• WHAT YOU WILL DO: From the first line to the last, set down the data exactly as given.

##### COLLECTED MATERIAL #####

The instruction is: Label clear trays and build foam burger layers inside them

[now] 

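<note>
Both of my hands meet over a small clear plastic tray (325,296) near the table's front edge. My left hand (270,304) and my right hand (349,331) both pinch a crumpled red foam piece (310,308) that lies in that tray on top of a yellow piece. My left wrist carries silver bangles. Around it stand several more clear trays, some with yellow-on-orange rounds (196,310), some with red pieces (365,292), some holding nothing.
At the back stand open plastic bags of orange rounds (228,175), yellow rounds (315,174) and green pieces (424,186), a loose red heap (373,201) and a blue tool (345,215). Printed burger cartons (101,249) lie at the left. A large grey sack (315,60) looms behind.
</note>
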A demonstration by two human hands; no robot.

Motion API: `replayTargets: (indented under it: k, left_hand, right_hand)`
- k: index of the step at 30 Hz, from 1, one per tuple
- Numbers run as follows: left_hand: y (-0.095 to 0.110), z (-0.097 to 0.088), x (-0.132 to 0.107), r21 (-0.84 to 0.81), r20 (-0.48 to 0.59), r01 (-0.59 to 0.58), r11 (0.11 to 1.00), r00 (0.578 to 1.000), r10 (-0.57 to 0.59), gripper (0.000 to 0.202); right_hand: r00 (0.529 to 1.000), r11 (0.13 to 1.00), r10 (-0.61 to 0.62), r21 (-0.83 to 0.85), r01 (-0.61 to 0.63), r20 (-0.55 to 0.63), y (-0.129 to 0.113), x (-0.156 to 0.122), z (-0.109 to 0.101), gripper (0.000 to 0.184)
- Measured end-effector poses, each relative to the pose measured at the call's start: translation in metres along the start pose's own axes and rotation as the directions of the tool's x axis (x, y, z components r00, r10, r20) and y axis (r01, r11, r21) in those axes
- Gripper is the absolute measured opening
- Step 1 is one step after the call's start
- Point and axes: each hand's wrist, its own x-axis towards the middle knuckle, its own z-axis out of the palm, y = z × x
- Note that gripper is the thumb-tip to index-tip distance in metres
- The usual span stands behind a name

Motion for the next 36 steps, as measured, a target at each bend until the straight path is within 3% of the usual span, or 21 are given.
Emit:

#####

• OUTPUT OF THE EXERCISE:
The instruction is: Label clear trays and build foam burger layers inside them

[now] 

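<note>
Both of my hands meet over a small clear plastic tray (325,296) near the table's front edge. My left hand (270,304) and my right hand (349,331) both pinch a crumpled red foam piece (310,308) that lies in that tray on top of a yellow piece. My left wrist carries silver bangles. Around it stand several more clear trays, some with yellow-on-orange rounds (196,310), some with red pieces (365,292), some holding nothing.
At the back stand open plastic bags of orange rounds (228,175), yellow rounds (315,174) and green pieces (424,186), a loose red heap (373,201) and a blue tool (345,215). Printed burger cartons (101,249) lie at the left. A large grey sack (315,60) looms behind.
</note>
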A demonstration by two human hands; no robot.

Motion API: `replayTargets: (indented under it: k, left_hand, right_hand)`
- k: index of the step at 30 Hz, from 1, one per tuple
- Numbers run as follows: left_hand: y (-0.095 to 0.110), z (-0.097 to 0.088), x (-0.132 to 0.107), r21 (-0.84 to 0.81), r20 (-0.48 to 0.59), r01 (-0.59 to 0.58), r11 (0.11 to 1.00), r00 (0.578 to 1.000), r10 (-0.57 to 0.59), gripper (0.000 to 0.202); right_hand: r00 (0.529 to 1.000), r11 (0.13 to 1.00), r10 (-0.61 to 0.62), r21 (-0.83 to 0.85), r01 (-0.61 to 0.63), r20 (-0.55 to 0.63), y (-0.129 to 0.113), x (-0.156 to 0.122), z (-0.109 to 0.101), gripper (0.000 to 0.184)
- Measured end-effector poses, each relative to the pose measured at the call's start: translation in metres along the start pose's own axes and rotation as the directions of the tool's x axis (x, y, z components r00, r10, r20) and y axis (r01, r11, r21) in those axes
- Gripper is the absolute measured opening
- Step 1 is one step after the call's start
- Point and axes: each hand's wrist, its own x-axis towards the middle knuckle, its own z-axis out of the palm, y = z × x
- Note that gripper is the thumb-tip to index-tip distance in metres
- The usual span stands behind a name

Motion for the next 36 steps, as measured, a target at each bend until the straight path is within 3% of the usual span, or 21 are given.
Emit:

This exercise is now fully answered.